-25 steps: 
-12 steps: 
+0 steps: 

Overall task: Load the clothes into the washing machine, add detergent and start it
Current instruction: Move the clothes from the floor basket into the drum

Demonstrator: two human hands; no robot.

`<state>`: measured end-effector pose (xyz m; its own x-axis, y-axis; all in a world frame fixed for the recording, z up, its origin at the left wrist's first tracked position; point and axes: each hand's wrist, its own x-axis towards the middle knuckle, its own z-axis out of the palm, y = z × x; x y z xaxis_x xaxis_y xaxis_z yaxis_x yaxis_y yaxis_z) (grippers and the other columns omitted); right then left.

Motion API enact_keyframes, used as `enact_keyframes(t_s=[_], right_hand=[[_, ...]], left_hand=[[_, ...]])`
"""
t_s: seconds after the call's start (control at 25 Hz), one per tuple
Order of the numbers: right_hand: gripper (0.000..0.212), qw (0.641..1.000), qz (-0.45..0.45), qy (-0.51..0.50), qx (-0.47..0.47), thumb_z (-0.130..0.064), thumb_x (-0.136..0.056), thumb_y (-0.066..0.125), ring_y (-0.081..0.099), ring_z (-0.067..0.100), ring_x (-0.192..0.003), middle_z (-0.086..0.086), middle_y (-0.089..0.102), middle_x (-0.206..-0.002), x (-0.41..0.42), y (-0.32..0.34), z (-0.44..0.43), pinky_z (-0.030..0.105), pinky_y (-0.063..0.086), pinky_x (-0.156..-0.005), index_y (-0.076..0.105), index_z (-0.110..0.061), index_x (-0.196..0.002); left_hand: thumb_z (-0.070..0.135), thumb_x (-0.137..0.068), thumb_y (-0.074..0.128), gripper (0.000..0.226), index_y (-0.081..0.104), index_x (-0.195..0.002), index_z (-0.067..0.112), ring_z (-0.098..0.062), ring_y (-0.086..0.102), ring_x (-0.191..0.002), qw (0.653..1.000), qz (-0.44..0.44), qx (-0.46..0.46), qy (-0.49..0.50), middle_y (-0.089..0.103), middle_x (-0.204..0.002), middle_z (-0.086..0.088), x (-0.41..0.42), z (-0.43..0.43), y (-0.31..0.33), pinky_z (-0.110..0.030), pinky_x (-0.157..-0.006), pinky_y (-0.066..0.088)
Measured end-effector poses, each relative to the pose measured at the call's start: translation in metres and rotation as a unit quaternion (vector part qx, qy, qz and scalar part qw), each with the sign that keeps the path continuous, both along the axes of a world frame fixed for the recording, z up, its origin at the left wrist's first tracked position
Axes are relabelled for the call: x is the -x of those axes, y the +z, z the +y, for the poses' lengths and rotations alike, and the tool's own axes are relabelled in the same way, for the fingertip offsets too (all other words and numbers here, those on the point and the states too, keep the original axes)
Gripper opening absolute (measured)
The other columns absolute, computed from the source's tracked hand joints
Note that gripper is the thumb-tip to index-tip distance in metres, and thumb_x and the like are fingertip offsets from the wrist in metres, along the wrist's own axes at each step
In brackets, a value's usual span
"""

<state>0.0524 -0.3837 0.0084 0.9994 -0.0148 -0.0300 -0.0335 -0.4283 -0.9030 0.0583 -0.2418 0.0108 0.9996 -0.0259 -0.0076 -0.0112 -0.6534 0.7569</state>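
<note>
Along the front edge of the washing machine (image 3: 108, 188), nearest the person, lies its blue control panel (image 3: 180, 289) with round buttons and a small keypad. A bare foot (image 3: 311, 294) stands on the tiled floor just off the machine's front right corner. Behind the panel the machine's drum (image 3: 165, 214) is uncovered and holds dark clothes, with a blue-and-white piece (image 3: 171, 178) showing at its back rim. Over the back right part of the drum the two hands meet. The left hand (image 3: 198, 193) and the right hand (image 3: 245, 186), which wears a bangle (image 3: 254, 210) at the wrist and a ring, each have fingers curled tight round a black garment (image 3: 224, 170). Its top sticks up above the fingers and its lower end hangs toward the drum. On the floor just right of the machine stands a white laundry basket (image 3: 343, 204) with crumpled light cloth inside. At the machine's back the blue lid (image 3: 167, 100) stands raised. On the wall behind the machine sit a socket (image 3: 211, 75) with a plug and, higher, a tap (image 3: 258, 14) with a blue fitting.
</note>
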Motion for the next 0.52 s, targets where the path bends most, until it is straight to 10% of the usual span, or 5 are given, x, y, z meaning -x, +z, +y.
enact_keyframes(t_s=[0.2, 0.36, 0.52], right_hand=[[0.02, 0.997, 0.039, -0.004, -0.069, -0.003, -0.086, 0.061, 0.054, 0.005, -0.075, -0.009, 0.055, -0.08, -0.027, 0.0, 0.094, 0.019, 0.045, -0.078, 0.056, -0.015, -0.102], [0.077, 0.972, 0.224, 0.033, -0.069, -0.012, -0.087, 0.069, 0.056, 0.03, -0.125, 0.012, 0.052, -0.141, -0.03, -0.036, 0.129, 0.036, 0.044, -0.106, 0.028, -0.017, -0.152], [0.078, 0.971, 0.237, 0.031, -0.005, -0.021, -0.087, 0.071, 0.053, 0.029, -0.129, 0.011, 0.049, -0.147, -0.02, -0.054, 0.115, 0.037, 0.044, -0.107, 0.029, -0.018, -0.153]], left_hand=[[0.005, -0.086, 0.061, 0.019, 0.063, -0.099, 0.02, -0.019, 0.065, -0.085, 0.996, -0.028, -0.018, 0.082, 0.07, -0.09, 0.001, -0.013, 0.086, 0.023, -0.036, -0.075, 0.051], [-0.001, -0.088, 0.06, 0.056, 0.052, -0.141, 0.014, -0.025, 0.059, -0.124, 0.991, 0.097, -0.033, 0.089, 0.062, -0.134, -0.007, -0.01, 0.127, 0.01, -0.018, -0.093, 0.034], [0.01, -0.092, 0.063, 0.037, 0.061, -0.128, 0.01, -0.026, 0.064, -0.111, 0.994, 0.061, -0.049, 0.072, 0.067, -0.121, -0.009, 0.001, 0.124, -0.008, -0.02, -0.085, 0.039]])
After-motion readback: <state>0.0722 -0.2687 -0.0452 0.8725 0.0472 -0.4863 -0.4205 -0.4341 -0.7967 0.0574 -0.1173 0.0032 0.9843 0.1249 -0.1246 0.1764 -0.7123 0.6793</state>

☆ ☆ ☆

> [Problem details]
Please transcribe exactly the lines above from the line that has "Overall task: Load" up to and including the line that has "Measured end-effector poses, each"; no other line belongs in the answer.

> [Solution to this exercise]
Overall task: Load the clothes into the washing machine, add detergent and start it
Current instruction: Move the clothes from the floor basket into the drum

Demonstrator: two human hands; no robot.

`<state>`: measured end-effector pose (xyz m; its own x-axis, y-axis; all in a world frame fixed for the recording, z up, its origin at the left wrist's first tracked position; point and axes: each hand's wrist, its own x-axis towards the middle knuckle, its own z-axis out of the palm, y = z × x; x y z xaxis_x xaxis_y xaxis_z yaxis_x yaxis_y yaxis_z) (grippers and the other columns omitted); right then left.

Motion API enact_keyframes, used as `enact_keyframes(t_s=[_], right_hand=[[_, ...]], left_hand=[[_, ...]])`
"""
t_s: seconds after the call's start (control at 25 Hz), one per tuple
Order of the numbers: right_hand: gripper (0.000..0.212), qw (0.641..1.000), qz (-0.45..0.45), qy (-0.51..0.50), qx (-0.47..0.47), thumb_z (-0.130..0.064), thumb_x (-0.136..0.056), thumb_y (-0.066..0.125), ring_y (-0.081..0.099), ring_z (-0.067..0.100), ring_x (-0.192..0.003), middle_z (-0.086..0.086), middle_y (-0.089..0.102), middle_x (-0.206..-0.002), x (-0.41..0.42), y (-0.32..0.34), z (-0.44..0.43), pinky_z (-0.030..0.105), pinky_y (-0.063..0.086), pinky_x (-0.156..-0.005), index_y (-0.076..0.105), index_z (-0.110..0.061), index_x (-0.196..0.002); left_hand: thumb_z (-0.070..0.135), thumb_x (-0.137..0.068), thumb_y (-0.074..0.128), gripper (0.000..0.226), index_y (-0.081..0.104), index_x (-0.195..0.002), index_z (-0.067..0.112), ring_z (-0.098..0.062), ring_y (-0.086..0.102), ring_x (-0.191..0.002), qw (0.653..1.000), qz (-0.44..0.44), qx (-0.46..0.46), qy (-0.49..0.50), middle_y (-0.089..0.103), middle_x (-0.204..0.002), middle_z (-0.086..0.088), x (-0.41..0.42), z (-0.43..0.43), y (-0.31..0.33), pinky_z (-0.110..0.030), pinky_x (-0.157..-0.006), pinky_y (-0.066..0.088)
Measured end-effector poses, each relative to the pose measured at the call's start: translation in metres and rotation as a unit quaternion (vector part qx, qy, qz and scalar part qw), each with the sign that keeps the path continuous, both along the axes of a world frame fixed for the recording, z up, its origin at the left wrist's first tracked position

Nothing more is required for this answer.